Task requirements: In the material below, print every line exactly and omit the pictures.

Collected data:
=== Begin Enclosure ===

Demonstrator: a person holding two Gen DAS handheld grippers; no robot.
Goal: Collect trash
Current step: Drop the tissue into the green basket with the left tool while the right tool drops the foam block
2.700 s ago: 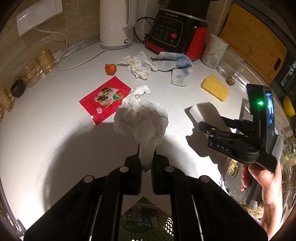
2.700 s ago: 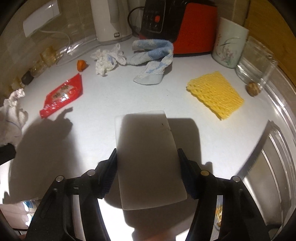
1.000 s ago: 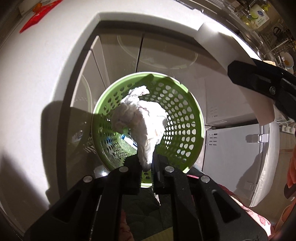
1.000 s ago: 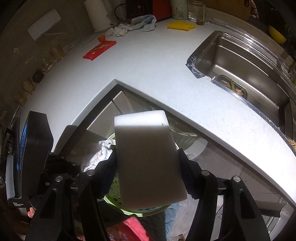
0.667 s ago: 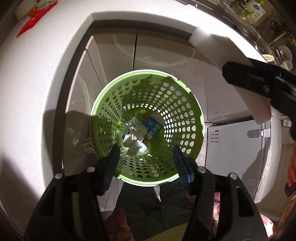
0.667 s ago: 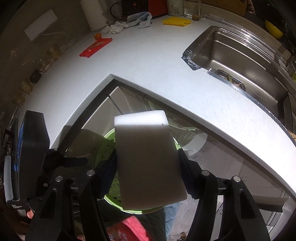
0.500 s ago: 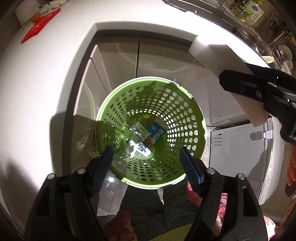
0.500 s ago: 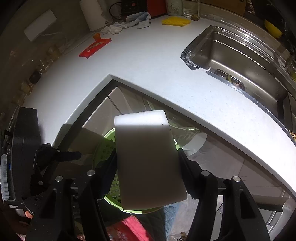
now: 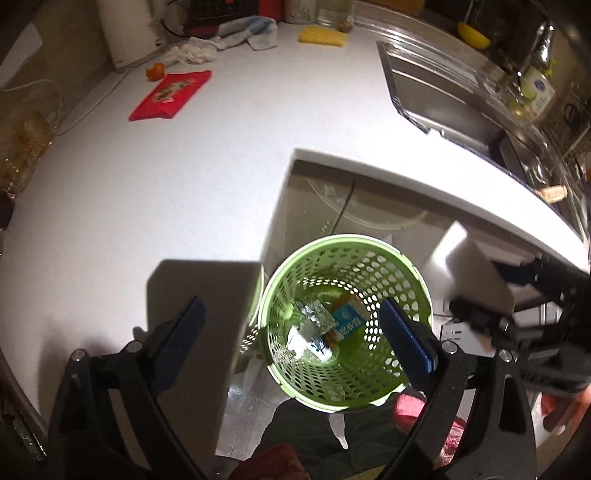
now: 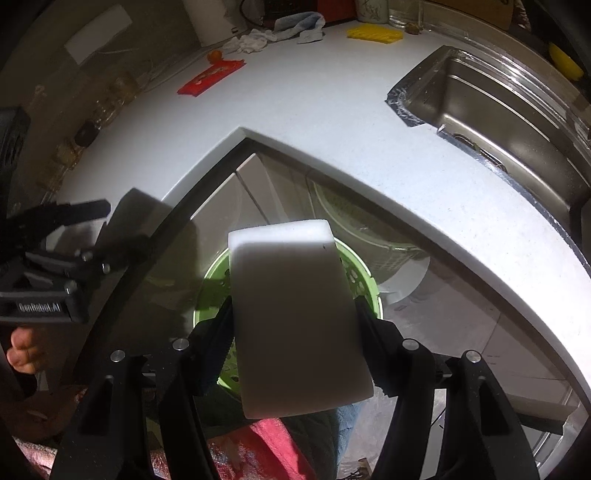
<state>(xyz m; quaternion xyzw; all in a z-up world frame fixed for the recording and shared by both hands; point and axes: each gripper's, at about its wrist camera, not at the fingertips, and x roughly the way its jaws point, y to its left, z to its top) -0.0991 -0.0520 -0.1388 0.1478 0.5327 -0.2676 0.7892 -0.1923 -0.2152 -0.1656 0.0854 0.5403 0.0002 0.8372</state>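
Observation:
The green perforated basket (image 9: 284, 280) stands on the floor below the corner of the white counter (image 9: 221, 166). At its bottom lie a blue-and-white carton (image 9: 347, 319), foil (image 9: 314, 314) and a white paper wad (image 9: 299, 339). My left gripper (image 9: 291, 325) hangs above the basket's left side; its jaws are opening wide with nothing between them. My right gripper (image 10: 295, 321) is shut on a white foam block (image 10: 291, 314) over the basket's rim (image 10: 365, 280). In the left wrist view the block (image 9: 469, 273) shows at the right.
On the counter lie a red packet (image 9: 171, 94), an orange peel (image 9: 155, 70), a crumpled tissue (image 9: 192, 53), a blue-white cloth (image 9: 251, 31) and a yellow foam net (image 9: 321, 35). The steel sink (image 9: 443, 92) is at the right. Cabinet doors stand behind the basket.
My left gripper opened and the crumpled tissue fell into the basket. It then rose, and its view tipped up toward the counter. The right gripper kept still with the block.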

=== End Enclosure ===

Exercise solution:
Demonstrator: a person holding two Gen DAS handheld grippers; no robot.
Goal: Collect trash
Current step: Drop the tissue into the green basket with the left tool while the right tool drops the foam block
2.700 s ago: 
2.700 s ago: 
1.000 s ago: 
1.000 s ago: 
0.667 s ago: 
0.667 s ago: 
0.500 s ago: 
0.500 s ago: 
now: 
now: 
<state>(xyz m; quaternion xyzw; all in a z-up world frame fixed for the recording and shared by both hands; point and axes: each gripper's, at about its wrist camera, not at the fingertips, and x roughly the way its jaws point, y to its left, z to its top) -0.0991 -0.0520 -0.1388 0.1478 0.5327 -0.2676 0.7892 -0.1923 -0.2152 -0.1656 0.0854 0.5403 0.0002 0.8372</state>
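Observation:
The green perforated basket (image 9: 284, 280) stands on the floor below the corner of the white counter (image 9: 221, 166). At its bottom lie a blue-and-white carton (image 9: 347, 319), foil (image 9: 314, 314) and a white paper wad (image 9: 299, 339). My left gripper (image 9: 291, 325) hangs above the basket's left side; its jaws are opening wide with nothing between them. My right gripper (image 10: 295, 321) is shut on a white foam block (image 10: 291, 314) over the basket's rim (image 10: 365, 280). In the left wrist view the block (image 9: 469, 273) shows at the right.
On the counter lie a red packet (image 9: 171, 94), an orange peel (image 9: 155, 70), a crumpled tissue (image 9: 192, 53), a blue-white cloth (image 9: 251, 31) and a yellow foam net (image 9: 321, 35). The steel sink (image 9: 443, 92) is at the right. Cabinet doors stand behind the basket.
My left gripper opened and the crumpled tissue fell into the basket. It then rose, and its view tipped up toward the counter. The right gripper kept still with the block.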

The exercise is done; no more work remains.